En fait, on pourrait penser que c'est un début clément : Des températures douces pour le départ et un vent de 5 à 8 nœuds, juste assez de pression pour faire glisser les Imocas. C'est une météo qui laisse de l'air aux skippers et qui ne les fait pas tourner en rond dans le cockpit comme au début de la régate aller, la Transat CIC. Mais c'est justement cette phase de vent léger qui est très exigeante.
Le peu d'interviews, de vidéos et de photos qui sont arrivées du bord aujourd'hui montre à quel point. En effet, à la limite du Gulf Stream, la météo est notoirement soumise à des variations capricieuses qui exigent des changements de voile et des ajustements d'assiette constants - et qui rendent presque impossible le suivi d'une tactique, car on est souvent obligé de tirer le meilleur parti du courant et du vent - même si cela signifie parfois naviguer une heure dans une direction non souhaitée.
Le déroulement de la course de Boris Herrmann illustre bien ce dilemme. Après un départ canon, il a glissé jusqu'à la 21e place du classement, avant de remonter rapidement à la 6e place aujourd'hui en fin d'après-midi grâce à un virement de bord vers l'est imposé par la météo - et de naviguer à portée de vue de son ancien coéquipier Nico Lunven, le navigateur de Malizia sur The Ocean Race, qui est désormais au départ pour "PRB Holcim".
La vitesse de Boris oscillait elle aussi sauvagement : Dans les fronts, parfois accompagnés d'éclairs et de tonnerre, son "Malizia - Seaexplorer" sautait sur les foils et survolait l'Atlantique à plus de 20 nœuds, pour s'arrêter presque aussitôt. Parti loin à l'ouest, comme il l'avait élaboré avec Will Harris, il s'est soudainement retrouvé dans l'après-midi parmi les skippers positionnés le plus à l'est.
Un tel départ met les forces et les nerfs à rude épreuve. Car les phases de vent faible, qui n'ont été que brièvement interrompues, nécessitent de grandes toiles, leur réglage demande beaucoup de travail au grinder. Et le souci d'attraper le prochain virage ou le prochain front plus tard que les concurrents est toujours présent.
La situation n'est pas simple. Les phénomènes météorologiques se produisent pratiquement juste au-dessus de nos têtes. Il est donc compliqué d'anticiper quoi que ce soit". Jérémie Beyou, "Charal"
Beyou, qui fait partie des grands favoris, se bat encore actuellement contre des ratés de son électronique de bord qui affectent le pilote automatique. Cela explique son départ timide. Mais Thomas Ruyant, qui a remporté trois des cinq dernières courses transatlantiques, s'est montré impressionné par les hauts et les bas de la force du vent.
"En ce moment, j'ai trois nœuds de vent et je navigue à peine plus vite que le Gulf Stream, qui secoue un peu le bateau", a-t-il déclaré. Le matin, en revanche, il s'est lancé à la poursuite d'un front qui s'était formé devant lui. "C'était très actif, très impressionnant, même un peu effrayant. L'atmosphère était vraiment apocalyptique.

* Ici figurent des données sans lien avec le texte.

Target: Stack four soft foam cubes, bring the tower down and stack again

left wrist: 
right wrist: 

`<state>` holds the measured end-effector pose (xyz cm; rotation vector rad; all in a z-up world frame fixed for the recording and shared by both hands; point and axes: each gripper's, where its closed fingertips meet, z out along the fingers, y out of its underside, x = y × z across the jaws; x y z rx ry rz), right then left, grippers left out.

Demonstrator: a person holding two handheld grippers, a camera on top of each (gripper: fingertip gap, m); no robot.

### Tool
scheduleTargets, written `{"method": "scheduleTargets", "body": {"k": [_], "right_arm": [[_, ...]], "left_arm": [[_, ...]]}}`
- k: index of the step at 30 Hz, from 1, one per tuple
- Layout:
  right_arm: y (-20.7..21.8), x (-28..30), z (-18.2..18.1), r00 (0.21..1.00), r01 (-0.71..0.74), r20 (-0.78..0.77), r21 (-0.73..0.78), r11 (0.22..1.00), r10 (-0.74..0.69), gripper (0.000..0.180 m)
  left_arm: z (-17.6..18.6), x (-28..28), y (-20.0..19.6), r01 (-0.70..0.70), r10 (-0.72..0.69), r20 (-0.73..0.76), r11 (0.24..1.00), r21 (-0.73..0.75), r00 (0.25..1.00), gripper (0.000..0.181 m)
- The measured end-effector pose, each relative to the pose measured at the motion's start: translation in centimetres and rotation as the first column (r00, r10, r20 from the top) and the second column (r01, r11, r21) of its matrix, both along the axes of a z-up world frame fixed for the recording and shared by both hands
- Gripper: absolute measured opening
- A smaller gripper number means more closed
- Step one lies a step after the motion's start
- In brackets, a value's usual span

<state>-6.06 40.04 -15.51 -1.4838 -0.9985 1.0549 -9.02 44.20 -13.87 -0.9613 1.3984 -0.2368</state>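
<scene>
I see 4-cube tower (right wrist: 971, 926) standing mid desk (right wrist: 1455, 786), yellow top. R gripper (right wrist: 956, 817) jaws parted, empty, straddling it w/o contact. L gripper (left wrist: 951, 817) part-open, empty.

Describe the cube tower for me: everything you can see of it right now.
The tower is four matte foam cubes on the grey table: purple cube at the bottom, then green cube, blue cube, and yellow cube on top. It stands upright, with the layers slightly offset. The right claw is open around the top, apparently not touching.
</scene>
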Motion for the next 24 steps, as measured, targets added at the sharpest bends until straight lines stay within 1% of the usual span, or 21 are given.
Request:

Il fallait faire en sorte de garder le contrôle du bateau".
Selon les derniers modèles, la loterie météorologique devrait bientôt prendre fin et laisser place à une situation un peu plus marquée, avec des vents d'ouest-nord-ouest à la suite d'un creusement de dépression. Ils promettent des vitesses plus élevées. Mais personne ne se fie vraiment aux prévisions. Car cette zone de l'Atlantique Nord est connue pour ses pièges. "C'est une zone de cyclogenèse", avait expliqué Boris Herrmann en début de semaine lors d'un long entretien avec YACHT online. "Les modèles ne s'en sortent pas très bien". Boris est bien placé pour le savoir, lui qui a passé des semaines à New York à attendre la bonne fenêtre météo pour battre un record de l'Atlantique Nord, alors qu'il faisait encore partie de l'équipe "Maserati" de Giovanni Soldini. Il ne sera pas surpris par les caprices de l'ouverture - mais agacé, oui.
Le vent léger a joué en faveur d'au moins une poignée de skippers après le départ : Benjamin Dutreux, Eric Bellion, Maxime Sorel et Oliver Heer ont en effet franchi la ligne trop tôt et ont écopé d'une pénalité de trois heures. Comme les autres bateaux ne dérivaient qu'à deux ou trois nœuds, Dutreux, Sorel et Bellion ont tout de suite réglé leur pénalité - et sans être trop douloureusement relégués derrière. Il reste encore 3 100 milles à parcourir pour faire oublier la bourde du début.